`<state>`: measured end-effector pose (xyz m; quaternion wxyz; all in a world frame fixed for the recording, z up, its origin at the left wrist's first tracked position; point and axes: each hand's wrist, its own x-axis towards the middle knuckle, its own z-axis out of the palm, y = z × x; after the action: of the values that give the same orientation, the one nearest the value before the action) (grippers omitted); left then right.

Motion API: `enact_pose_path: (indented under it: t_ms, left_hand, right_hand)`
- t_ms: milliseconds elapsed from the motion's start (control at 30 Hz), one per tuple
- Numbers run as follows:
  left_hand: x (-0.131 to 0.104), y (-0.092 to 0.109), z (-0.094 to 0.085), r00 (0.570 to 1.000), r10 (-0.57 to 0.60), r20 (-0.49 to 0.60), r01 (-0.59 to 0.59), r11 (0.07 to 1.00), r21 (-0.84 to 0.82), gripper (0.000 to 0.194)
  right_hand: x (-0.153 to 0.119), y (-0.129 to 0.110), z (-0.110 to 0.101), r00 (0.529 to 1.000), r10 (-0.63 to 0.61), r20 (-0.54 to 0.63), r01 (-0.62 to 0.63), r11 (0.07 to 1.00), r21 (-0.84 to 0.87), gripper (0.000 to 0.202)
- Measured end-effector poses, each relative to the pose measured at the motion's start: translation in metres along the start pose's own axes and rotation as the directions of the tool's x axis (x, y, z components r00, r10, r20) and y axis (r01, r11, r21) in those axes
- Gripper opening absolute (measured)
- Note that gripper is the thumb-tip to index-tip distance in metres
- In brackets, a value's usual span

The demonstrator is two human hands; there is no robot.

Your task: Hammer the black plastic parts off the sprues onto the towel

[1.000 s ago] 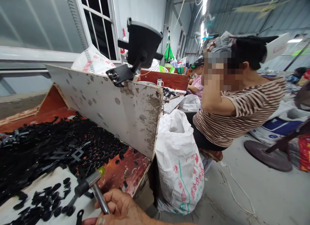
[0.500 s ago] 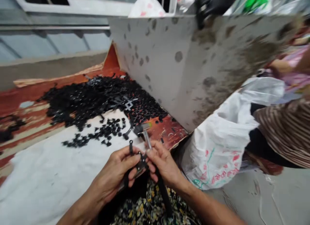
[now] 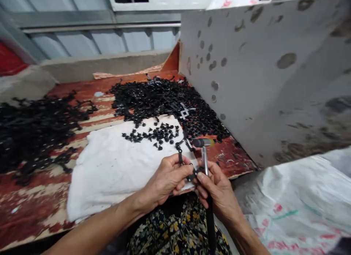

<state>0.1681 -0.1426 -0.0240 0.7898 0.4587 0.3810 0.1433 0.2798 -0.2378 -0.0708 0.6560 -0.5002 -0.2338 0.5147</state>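
Observation:
My left hand (image 3: 167, 180) pinches a small black plastic part (image 3: 180, 157) with a ringed arm that sticks up past the fingers. My right hand (image 3: 221, 187) is closed around a small mallet (image 3: 204, 160), with its metal shaft upright, dark head with a yellowish end on top, and black grip hanging down over the lap. Right thumb and fingertips also touch the black part where both hands meet. Just beyond them, small black round-headed pieces (image 3: 160, 133) lie scattered on a folded white cloth (image 3: 115, 174).
A large heap of black parts (image 3: 153, 97) covers the back of the worn red board (image 3: 38, 214); another pile (image 3: 33, 123) lies at left. A grey spotted panel (image 3: 246, 72) stands along the right. White sacks (image 3: 296, 196) sit at lower right.
The view has swung left, bringing the left pile into sight, while the seated person at right has left the frame. Both hands keep their hold, with little change in pose.

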Motion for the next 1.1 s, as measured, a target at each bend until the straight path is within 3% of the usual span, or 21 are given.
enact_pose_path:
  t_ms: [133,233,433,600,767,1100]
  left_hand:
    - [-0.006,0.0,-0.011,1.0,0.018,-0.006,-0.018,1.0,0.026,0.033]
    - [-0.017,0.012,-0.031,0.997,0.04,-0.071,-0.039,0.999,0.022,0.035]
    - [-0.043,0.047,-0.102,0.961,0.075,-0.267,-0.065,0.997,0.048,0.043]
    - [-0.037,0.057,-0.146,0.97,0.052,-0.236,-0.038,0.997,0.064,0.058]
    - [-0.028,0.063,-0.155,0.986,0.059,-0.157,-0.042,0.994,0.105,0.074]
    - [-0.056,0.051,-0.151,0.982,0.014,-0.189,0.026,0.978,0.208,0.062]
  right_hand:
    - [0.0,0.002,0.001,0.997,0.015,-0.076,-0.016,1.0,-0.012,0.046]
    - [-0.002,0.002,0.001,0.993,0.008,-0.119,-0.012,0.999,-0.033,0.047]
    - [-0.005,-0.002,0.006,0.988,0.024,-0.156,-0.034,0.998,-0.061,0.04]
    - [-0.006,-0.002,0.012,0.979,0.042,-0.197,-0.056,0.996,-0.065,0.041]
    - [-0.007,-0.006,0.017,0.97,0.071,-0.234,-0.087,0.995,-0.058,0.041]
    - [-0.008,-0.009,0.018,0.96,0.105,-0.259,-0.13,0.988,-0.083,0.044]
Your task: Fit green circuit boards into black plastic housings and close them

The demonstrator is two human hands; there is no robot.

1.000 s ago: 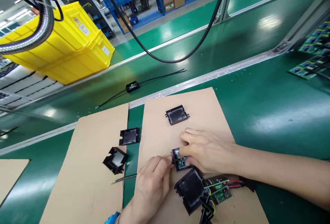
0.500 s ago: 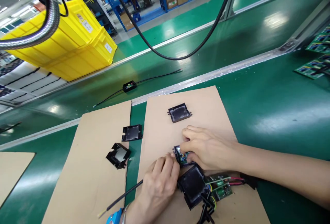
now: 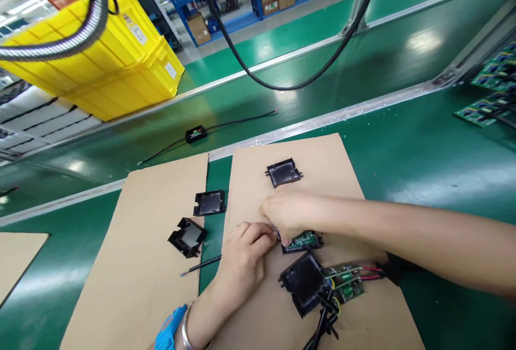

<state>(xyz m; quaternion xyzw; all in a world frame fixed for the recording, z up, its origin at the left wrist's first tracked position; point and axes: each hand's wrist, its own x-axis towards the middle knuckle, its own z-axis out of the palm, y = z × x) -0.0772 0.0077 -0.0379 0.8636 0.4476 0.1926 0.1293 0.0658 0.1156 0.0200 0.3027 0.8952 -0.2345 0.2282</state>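
Note:
A small open black plastic case (image 3: pixel 312 241) with a green circuit board (image 3: pixel 301 241) in it lies on the cardboard. My right hand (image 3: pixel 288 211) is closed over its left end, a fingertip pressed down at the board's edge; the hand covers that end. At the left of the case, my left hand (image 3: pixel 245 253) is closed round a black cable (image 3: pixel 205 265), whose stripped end sticks out to the left. Both hands' fingertips nearly meet. Just below the case sits a larger-looking black housing (image 3: pixel 304 284) beside green boards (image 3: pixel 349 284) with red and black wires.
Black case halves (image 3: pixel 284 172) lie on the cardboard (image 3: pixel 250 167), others (image 3: pixel 209 202) farther left. A wired black box (image 3: pixel 195 134) lies beyond the metal rail (image 3: pixel 314 120). Yellow crates (image 3: pixel 133 70) stand far left; a black cable (image 3: pixel 282 87) hangs overhead. Circuit boards (image 3: pixel 481 109) lie at right.
My right hand has moved left and turned over the case's left end, showing more of the board. My left hand has shifted slightly up and left; less cable sticks out behind it.

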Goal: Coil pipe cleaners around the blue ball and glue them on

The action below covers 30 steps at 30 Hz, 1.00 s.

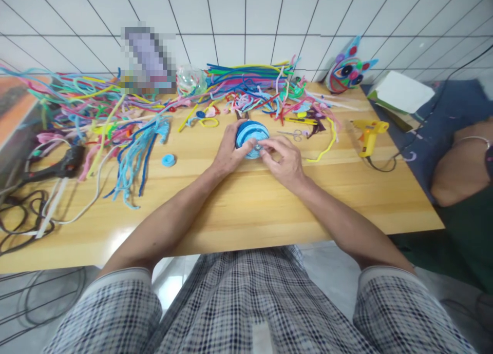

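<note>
A round blue piece of coiled pipe cleaners (252,132), dark and light blue in rings, is held just above the table's middle. My left hand (231,148) grips it from the left side, thumb across its face. My right hand (283,158) is at its right edge, thumb and fingers pinched together close to the light blue centre. Whatever lies between those right fingertips is too small to make out. A small light blue coil (168,160) rests on the table left of my hands. Small scissors (295,134) lie just beyond my right hand.
Pipe cleaners (246,82) in many colours cover the table's back and left. A black glue gun (65,164) with cords lies left, a yellow glue gun (370,137) right. A colourful mask-like figure (348,69) stands at the back right. Another person's arm (462,159) is at the right.
</note>
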Each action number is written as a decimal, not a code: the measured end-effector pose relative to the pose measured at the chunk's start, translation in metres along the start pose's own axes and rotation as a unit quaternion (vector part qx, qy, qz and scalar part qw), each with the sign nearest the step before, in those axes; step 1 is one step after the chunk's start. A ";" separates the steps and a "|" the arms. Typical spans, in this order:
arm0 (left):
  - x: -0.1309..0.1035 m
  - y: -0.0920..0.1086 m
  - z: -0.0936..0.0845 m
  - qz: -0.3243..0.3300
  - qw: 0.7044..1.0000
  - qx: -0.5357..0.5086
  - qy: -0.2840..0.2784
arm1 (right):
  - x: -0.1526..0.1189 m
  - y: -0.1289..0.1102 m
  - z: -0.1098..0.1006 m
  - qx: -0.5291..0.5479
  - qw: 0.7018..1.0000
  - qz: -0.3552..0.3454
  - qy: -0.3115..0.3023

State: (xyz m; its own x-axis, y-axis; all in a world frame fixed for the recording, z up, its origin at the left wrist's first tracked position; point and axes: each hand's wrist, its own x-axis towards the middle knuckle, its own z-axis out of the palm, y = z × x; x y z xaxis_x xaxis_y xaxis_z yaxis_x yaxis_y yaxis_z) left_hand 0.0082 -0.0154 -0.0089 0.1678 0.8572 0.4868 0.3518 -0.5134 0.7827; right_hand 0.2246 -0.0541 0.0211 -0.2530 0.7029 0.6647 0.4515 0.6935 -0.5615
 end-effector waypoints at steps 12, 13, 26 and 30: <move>0.001 0.001 0.003 0.010 1.000 0.004 0.009 | 0.001 0.001 0.000 0.040 0.999 0.030 0.007; 0.001 0.000 0.003 0.009 1.000 0.004 0.013 | 0.001 0.001 0.001 0.040 0.999 0.032 0.007; 0.002 0.001 0.002 0.003 1.000 0.001 0.012 | -0.001 0.002 0.003 0.119 0.987 0.109 -0.015; 0.003 0.001 0.003 0.003 1.000 -0.011 0.011 | -0.001 0.000 0.003 0.111 0.990 0.090 0.001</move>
State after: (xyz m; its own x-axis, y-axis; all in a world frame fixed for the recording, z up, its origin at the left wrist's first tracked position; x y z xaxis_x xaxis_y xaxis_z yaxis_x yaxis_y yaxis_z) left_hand 0.0113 -0.0131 -0.0082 0.1498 0.8533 0.4995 0.3299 -0.5194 0.7883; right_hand 0.2222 -0.0538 0.0188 -0.1839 0.8183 0.5445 0.2904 0.5745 -0.7653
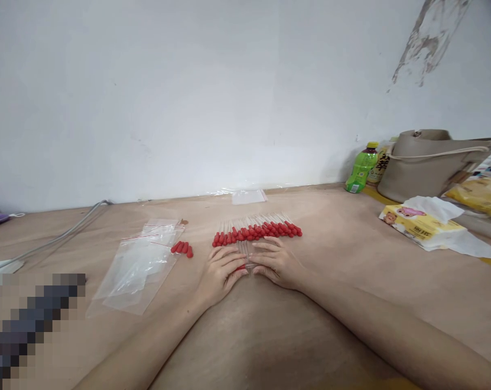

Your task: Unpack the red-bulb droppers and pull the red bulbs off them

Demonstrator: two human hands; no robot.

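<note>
your left hand (pixel 224 271) and right hand (pixel 277 263), fingers narrowed, hold slim clear plastic tubes (pixel 242 247) between them, likely keeping them aligned; just beyond, at twelve o'clock, thin pale-stemmed, red-ended pieces (pixel 254 232) lie red ends toward you, seemingly for order.

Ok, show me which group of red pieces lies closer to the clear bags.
The small group, left of the left hand; the larger row lies farther right.

2 bare hands (pixel 223 272) | 2 bare forearms (pixel 353 306) | left forearm (pixel 170 331): 1 small dark spot (pixel 188 311)
</note>
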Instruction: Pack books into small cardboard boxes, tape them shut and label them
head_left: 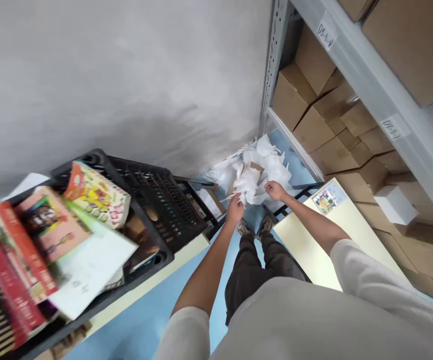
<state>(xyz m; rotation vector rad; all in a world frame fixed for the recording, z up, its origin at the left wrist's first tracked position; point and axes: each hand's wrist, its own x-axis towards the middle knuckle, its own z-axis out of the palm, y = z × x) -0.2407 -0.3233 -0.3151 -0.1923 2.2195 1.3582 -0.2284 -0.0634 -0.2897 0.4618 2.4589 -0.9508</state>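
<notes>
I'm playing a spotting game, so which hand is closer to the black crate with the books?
Left. The left hand is at the white wrapping's near edge, toward the crate; the right hand is farther across.

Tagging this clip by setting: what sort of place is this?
Probably a storeroom or packing corner: grey metal shelving with handwritten labels holds brown cardboard boxes, a black plastic crate holds colourful books, and crumpled white packing material lies near the floor.
</notes>
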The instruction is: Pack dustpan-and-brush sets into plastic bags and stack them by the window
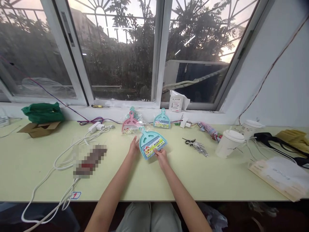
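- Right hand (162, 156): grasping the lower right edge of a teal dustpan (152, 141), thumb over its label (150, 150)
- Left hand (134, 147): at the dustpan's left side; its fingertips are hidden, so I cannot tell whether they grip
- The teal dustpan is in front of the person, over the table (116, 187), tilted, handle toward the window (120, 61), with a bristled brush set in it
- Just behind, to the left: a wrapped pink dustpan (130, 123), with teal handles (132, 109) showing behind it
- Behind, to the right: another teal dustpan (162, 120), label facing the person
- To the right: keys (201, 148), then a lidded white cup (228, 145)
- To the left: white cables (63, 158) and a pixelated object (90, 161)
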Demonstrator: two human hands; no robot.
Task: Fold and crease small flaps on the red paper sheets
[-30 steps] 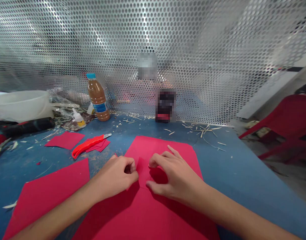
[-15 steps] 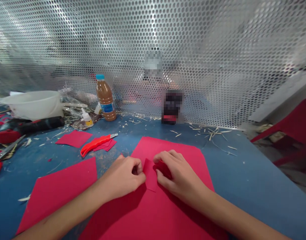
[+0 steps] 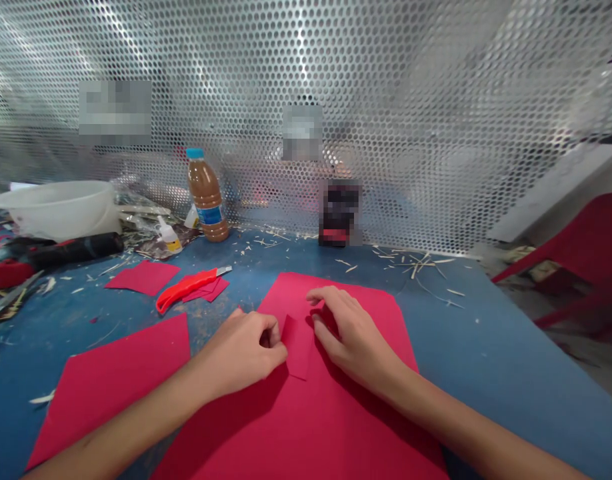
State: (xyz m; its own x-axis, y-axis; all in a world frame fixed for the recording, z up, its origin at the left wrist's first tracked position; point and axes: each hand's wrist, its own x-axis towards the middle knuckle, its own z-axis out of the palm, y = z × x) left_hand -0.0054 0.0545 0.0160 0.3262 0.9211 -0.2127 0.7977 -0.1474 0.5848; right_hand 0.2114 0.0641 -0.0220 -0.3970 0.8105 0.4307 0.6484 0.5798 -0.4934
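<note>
A small red paper piece [image 3: 299,350] lies over the large red sheet [image 3: 326,427], its left edge raised. My left hand [image 3: 253,347] pinches that left edge between thumb and fingers. To the right of the piece, my right hand [image 3: 346,330] hovers just above the sheet, thumb and fingers apart with nothing seen between them. The far part of the large sheet reaches out beyond both hands.
Left of the sheet lie another red sheet [image 3: 121,380], an orange utility knife [image 3: 186,290] and small red pieces [image 3: 145,277]. Farther back stand a brown-filled bottle [image 3: 206,197], a glue bottle [image 3: 169,237] and a white basin [image 3: 61,210]. A perforated metal panel [image 3: 411,100] borders the table.
My right hand has opened its fingers and released a bit of red paper it was curling. My left hand keeps its pinch. The view has shifted slightly.
</note>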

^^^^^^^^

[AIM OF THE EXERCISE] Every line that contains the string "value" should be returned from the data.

[FINISHED EXERCISE]
`<state>`: measured end-effector pose (xyz m; quaternion wxyz; all in a world frame fixed for the recording, z up, its origin at the left wrist's first tracked position; point and axes: each hand's wrist, its own x-axis towards the middle knuckle, its own z-axis out of the palm, y = z × x; after the action: of the values that give the same orientation, the one nearest the value before the action) (grippers omitted); left then right.
- In brackets, a value's usual span

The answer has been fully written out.